John Jeffrey Dodson’s lexicon agrees with Thayer’s regarding this. As far as “demons” or “evil spirits” abiding in the abyss is concerned, Thayer and Dodson both seem to be arriving at this conclusion from the story of the “Legion” demoniac(s) at Gerasa/Gadara whose story is told in Matthew 8, Mark 5 and Luke 8. In this episode, one or two men is/are infested with daimonēs which escape from the man/men, go into a nearby herd of pigs, and summarily send the livestock over the cliff to their death in the water body below. Matthew and Mark call the water body “the sea” while Luke calls it a lake, which is apparently what the daimonēs in his account refer to as “the abyss” (v. 31). (On all accounts what is in view in this scene is Lake Gennesaret/Galilee/Tiberias, also called the Sea of Tiberias or of Galilee.)
This connection between salt-waters and the abyss, in this passing mention of Luke, corroborates something that Paul does with the same word in Romans 10.7 when he describes Christ as being fetched up out of the abyss, in reference to his return from the nekrōn [dead ones] after his demise.

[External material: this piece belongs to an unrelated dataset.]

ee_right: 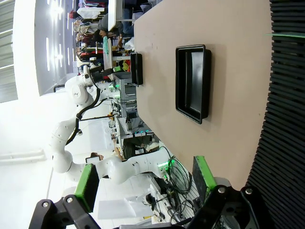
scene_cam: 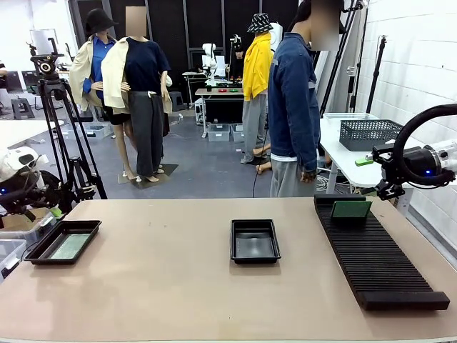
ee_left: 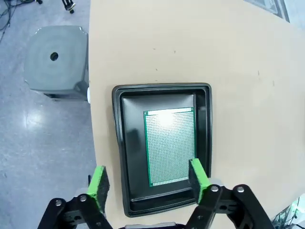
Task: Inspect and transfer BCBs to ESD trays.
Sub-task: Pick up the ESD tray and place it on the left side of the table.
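One black ESD tray lies at the table's left edge with a green BCB flat inside it. From the left wrist view, that tray and its board sit directly below my open left gripper, which hovers above them and holds nothing. A second tray in mid-table is empty. Another green BCB stands in the far end of the long ribbed rack. My right gripper hangs past the rack's far right corner; it is open and empty.
A person in a denim jacket stands at the far side, back turned. A grey mesh basket sits on a white side table. A tripod stands at far left. A grey stool is beside the table's left edge.
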Robot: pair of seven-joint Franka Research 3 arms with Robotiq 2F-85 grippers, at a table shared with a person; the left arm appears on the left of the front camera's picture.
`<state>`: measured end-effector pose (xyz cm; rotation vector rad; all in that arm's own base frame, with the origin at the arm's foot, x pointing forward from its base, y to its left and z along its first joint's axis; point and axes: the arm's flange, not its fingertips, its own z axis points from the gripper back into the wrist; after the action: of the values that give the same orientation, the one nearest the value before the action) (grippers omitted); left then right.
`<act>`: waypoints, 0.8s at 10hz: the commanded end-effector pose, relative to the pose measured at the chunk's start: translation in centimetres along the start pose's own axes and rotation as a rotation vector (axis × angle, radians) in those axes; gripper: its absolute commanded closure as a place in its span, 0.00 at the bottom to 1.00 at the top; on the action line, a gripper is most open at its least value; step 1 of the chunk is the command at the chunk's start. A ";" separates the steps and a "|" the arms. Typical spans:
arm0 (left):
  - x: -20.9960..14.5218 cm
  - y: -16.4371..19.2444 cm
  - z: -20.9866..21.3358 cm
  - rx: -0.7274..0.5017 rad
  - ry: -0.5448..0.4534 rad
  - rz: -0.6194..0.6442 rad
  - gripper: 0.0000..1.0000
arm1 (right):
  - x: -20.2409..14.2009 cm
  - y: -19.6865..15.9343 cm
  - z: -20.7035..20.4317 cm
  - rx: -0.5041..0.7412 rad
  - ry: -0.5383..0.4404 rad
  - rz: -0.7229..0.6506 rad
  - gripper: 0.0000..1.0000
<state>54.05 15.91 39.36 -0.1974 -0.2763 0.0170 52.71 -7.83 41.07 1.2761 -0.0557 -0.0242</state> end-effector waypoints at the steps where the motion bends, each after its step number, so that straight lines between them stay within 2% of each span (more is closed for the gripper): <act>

Here Paul is quoting Deuteronomy 30.13, where Moses says to Israel that the directive [mitzvah] which he is issuing him is neither hidden nor distant. “It is not beyond the sea, that you should say, ‘Who will pass through the sea on our behalf and bring it to us, that we might recognise and adhere to it?’ For the Word is intimate with you, in your mouth and in your heart, that you may adhere to it.” Moses’ intent here is almost certainly to remind Israel of the manner in which, forty years earlier, they had crossed the sea, which was a perilous place to be in the conception of the Israelites as well as in the worldview of the Egyptians from whom they were fleeing.

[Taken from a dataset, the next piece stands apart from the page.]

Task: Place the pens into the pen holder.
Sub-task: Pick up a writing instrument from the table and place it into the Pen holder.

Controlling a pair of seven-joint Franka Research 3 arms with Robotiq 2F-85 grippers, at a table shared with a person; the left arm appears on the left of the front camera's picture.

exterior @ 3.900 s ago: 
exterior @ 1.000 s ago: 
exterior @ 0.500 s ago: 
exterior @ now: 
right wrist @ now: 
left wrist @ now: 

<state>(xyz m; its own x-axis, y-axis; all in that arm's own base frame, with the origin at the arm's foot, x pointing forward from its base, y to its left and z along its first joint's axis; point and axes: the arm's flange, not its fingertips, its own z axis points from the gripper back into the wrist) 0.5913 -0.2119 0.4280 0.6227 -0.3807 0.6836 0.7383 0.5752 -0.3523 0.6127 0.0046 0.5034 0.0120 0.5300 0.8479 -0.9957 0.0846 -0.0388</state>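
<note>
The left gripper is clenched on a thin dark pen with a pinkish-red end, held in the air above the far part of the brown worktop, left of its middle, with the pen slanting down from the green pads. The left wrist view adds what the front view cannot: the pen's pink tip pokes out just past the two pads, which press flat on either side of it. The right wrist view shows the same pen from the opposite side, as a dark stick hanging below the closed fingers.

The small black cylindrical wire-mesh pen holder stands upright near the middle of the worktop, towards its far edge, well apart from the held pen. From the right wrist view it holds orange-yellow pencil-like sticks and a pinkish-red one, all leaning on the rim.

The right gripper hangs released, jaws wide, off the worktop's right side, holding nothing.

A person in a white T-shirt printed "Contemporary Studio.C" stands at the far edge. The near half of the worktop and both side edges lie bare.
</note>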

In Romans, Paul takes this a lot deeper in forming the analogy between the sea and the netherworld. If the nekrōn, out of whom Christ is to be fetched up, are located in the Abyss, the implication is that the Abyss is either the abode of the dead (as asserted by Thayer’s, Dodson’s and other lexicons) or at least a “place” through which they somehow pass at some point. Another saying of Paul would further augment the link between the sea and the Abyss (whatever the Abyss actually is) on the one hand and Sheol/Hades/Hell on the other. In Acts 13.35 Paul quotes Psalm 16.10 as though it is Jesus Christ who is speaking in the passage, saying that YHWH will not abandon his nephesh [i.e. self/ life/ personality] in Sheol, commonly translated as “You will not leave my soul in Hell.”